Accessible, edifying and enjoyable…
😀 😀 😀 😀 😀
For the non-academic reader, any history book has to be first and foremost readable and this one most certainly is. Darwin has taken the huge subject of the British Empire and broken it down into a series of themed chapters that makes it accessible and enjoyable reading. For example, one chapter is devoted to Traffic and Trade, while another discusses Ruling Methods. This method allows Darwin to show how similarities and differences in the approach to controlling the empire depended on local circumstances; and to give a very clear picture of the global and historical context, placing the British Empire as one of a line of empires that have risen and fallen throughout history.
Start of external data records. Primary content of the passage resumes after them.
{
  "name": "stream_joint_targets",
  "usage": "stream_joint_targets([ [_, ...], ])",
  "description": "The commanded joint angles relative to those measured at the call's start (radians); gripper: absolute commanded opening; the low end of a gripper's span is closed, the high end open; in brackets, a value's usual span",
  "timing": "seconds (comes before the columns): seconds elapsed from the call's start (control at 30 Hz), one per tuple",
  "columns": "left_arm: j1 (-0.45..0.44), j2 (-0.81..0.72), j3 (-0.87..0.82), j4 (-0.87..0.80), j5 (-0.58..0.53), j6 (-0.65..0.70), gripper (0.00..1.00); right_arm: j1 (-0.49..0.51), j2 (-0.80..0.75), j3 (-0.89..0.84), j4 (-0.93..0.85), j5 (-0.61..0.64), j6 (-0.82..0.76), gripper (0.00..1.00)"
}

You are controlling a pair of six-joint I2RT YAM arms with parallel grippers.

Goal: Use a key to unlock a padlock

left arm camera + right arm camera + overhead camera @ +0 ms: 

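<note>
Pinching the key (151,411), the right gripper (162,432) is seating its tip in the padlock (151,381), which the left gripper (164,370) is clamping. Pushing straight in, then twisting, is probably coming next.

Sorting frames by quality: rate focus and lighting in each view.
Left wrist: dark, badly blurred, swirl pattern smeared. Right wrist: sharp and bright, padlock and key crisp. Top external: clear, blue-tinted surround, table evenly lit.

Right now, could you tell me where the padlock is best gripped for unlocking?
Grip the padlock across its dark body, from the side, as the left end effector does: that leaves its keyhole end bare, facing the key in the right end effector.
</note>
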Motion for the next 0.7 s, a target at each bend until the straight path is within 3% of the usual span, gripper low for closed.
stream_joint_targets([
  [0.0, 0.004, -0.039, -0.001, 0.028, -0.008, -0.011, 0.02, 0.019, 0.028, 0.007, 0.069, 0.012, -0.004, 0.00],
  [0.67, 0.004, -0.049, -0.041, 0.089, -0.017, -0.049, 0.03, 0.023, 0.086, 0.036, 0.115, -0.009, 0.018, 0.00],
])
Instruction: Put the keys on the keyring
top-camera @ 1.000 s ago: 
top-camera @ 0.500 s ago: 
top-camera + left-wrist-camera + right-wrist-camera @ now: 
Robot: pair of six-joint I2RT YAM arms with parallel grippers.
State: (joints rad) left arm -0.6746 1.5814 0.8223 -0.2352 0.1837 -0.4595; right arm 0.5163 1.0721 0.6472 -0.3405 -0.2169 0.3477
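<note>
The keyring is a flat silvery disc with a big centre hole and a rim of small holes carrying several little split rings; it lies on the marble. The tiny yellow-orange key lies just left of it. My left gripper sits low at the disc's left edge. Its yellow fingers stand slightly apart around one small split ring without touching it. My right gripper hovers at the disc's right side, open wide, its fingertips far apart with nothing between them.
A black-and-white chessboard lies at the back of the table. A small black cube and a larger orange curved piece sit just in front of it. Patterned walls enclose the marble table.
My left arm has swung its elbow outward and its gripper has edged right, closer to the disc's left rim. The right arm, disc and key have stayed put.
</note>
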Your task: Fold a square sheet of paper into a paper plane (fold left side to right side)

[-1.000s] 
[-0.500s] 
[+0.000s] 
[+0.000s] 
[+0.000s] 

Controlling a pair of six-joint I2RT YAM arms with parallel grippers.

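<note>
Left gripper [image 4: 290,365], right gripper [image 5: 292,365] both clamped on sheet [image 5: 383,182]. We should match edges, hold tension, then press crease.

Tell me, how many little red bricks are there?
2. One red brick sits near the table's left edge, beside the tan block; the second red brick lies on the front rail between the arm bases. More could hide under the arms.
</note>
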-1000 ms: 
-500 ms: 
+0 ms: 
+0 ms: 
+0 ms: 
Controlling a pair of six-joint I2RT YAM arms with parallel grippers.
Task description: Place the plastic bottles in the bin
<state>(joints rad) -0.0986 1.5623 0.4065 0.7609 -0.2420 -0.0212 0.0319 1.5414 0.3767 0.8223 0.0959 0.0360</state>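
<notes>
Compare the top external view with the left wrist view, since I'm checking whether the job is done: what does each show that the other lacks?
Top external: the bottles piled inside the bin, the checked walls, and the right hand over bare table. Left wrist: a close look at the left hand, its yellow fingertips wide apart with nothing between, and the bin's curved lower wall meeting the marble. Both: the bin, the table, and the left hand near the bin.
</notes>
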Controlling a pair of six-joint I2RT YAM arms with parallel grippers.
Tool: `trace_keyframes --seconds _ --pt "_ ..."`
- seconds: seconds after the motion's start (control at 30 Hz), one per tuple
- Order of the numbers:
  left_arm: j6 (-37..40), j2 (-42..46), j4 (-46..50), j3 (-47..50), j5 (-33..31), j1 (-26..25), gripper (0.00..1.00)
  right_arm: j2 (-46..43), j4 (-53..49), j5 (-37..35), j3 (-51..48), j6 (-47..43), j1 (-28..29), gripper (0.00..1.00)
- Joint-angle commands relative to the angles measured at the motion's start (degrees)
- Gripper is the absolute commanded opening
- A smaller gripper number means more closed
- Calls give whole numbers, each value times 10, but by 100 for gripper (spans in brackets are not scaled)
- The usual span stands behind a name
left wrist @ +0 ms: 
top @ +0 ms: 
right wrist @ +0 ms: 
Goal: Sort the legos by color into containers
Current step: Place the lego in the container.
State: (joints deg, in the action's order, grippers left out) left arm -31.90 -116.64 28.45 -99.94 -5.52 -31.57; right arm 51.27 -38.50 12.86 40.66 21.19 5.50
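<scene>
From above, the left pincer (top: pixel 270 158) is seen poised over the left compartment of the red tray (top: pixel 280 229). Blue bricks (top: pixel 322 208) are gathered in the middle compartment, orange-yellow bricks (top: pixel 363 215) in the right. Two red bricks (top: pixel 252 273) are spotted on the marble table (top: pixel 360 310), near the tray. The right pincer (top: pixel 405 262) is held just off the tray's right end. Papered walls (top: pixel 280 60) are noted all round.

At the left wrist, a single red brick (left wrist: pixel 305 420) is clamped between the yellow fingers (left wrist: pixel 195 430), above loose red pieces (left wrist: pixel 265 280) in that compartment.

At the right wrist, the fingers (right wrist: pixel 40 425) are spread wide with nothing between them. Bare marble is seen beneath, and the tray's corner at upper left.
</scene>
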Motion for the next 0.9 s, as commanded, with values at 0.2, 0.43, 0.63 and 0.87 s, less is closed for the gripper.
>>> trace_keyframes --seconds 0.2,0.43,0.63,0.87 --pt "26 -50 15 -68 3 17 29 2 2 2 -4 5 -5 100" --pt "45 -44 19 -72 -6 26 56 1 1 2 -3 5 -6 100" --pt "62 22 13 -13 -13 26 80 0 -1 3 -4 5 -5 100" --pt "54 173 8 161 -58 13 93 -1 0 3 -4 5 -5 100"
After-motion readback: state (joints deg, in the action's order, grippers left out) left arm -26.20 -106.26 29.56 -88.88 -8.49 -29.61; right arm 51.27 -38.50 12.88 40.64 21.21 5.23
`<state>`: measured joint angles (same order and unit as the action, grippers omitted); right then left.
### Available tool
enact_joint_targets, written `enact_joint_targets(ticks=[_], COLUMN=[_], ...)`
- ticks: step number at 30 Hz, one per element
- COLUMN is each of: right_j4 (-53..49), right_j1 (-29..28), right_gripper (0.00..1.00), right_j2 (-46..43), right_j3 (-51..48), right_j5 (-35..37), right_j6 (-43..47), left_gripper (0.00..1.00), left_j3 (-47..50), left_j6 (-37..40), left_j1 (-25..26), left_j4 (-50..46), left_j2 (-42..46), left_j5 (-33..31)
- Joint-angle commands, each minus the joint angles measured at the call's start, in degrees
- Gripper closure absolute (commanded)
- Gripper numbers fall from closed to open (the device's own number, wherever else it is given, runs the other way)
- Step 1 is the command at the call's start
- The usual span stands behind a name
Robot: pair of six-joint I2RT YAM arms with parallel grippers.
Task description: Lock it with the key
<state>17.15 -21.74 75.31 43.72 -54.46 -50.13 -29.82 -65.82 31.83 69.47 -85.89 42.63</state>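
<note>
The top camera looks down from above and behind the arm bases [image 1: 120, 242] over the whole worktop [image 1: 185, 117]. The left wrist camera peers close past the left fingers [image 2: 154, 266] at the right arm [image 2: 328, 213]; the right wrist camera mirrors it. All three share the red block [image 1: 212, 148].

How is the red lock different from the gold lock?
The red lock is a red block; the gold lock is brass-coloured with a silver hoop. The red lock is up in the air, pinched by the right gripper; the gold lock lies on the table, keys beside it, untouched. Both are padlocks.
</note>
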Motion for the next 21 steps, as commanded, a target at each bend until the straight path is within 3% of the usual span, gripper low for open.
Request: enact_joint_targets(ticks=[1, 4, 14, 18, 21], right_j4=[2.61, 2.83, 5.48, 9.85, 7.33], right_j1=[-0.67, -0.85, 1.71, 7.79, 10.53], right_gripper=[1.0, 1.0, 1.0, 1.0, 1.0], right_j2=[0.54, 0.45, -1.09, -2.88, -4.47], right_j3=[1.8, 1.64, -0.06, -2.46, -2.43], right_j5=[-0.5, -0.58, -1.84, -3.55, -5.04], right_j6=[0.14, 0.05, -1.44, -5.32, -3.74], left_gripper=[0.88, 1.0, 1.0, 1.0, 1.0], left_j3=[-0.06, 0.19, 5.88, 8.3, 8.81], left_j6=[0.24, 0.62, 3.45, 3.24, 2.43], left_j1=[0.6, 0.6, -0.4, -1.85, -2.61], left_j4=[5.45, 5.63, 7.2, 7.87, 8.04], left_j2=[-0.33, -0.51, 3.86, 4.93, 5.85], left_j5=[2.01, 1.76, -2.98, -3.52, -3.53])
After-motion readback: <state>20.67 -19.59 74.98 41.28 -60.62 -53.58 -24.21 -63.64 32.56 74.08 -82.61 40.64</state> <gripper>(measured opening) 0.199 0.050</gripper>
In fact, while obviously the book is primarily about the British Empire, its scope and clarity of presentation made me feel almost as if I were reading a history of the world over the last 500 years.
Darwin tries successfully on the whole to maintain a neutral stance on the ethics of empire; if he is taking a position at all, it is that the empire was so differentiated and came about for such complex historical reasons that to argue that it was in some way an evil aberration is overly simplistic. Instead he shows, with great lucidity and considerable depth, the who, why, where, when and how; and then leaves the reader, armed with that information, to consider whether the effects were all bad, all good or somewhere in-between.
If I had any criticism, it would be that at points I wanted maps as a visual prompt to show the reach of both the formal and informal areas of influence at different points in history – the maps included were interesting, but concentrated more on specifics, like shipping routes or distribution of military resources. Darwin suggests that looking at the bright red zones on maps gives a misleading picture of the empire and he has persuaded me of that, but for those of us who can never quite remember where, say, Borneo actually is, they do help! However that is a very small criticism of what is an excellent book, thoroughly enjoyable and immensely edifying, that has left me very much better informed about the political and historical context, the rise and decline, and the global impact of and on the empire – highly recommended.
NB This book was provided for review by Amazon Vine UK.